Web development is more than just programming requirements

To identify and solve the right problems, companies need to have the collective mindset that always asks the questions “why?” and “who” before deciding on any course of action. Gone are the days of “just make it look good.” We are living in times of “make it bring value – and look great.” This means more than just the programming requirements need to be considered.

Web application development today requires flexibility systems that are flexible enough to expand as client’s business requirements grow. The application development approach should be a collaborative process of discovery that takes patience, experience, and communication. Multiple concepts may need to be explored, discussed, and refined until you’ve reached a solution that successfully meets the business needs and technology requirements of your customer.

Jargon… To use or not to use?

What is jargon? Jargon is defined as special words or expressions that are used by a particular profession or group and may not be well understood outside of that context. When you think of jargon, technical terms usually come to mind, like “API integration” or “software development lifecycle” – they have a specific meaning within the IT industry, but often have little or no meaning for someone outside of that profession.
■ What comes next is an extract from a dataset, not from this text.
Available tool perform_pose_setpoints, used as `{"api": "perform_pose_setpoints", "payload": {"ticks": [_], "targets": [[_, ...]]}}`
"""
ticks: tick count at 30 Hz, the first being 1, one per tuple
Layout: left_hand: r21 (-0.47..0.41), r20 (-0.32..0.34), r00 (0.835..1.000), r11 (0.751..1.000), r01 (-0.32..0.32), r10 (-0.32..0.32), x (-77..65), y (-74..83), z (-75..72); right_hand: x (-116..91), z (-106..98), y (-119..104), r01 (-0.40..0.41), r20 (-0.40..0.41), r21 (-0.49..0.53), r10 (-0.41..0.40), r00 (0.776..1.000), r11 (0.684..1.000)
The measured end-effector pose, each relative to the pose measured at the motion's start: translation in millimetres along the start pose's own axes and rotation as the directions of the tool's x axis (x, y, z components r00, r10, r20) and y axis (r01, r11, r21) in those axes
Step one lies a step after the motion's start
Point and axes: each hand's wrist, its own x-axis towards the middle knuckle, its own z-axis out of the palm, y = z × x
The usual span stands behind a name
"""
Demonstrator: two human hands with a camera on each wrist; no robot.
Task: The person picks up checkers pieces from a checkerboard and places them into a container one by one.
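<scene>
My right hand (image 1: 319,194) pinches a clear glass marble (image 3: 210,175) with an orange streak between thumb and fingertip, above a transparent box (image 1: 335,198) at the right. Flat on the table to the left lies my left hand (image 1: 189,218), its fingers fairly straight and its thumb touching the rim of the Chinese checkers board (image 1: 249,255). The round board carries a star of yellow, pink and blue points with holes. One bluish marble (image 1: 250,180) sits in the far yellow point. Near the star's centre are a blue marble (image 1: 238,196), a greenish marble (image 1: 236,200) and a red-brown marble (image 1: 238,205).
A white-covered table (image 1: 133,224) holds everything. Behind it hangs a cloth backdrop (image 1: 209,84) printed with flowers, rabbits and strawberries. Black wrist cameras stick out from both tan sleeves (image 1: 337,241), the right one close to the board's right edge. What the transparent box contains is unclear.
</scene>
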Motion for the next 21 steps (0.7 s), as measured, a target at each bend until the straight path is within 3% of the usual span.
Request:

As Nicole Radzwill pointed out in Quality and Innovation, “The use of jargon—or the avoidance of jargon—can either communicate competence in a field or alienate people who need to know more about it. Awareness of whether a term or phrase is jargon can help us understand whether we are communicating accurately.”

Using jargon in a situation when you need to align business needs with technology solutions can serve as a barrier to communication and widens the gap between the real world and technology. Word choice is critical – how you speak and write to your customer can either make them feel confident and at ease or cause confusion and annoyance. If you suspect there’s a disconnect at any point in the project, there may be a need for a translator to fill in the “missing link” between the development staff and the customer. The last thing you want to do is make your customer feel alienated.

But there are times when jargon is needed as a method for people to clarify complex situations, or a shorthand to speed up processes. As summed up in the article “In Defense of Jargon,” Colleen Glenney Boggs says “Jargon condenses meaning and allows us to share information effectively…it is deeply meaningful to the people who use it. Jargon can aid rather than hinder the expression of meaning, and the language itself.” Using the appropriate jargon in the appropriate situation can sometimes be a way of saying, “I belong here.”

For companies to function like well-oiled machines, they need free flow of communication throughout the company and everyone collaborating together to deliver high-quality and sustainable technology solutions that meet and exceed the true business needs of your customer.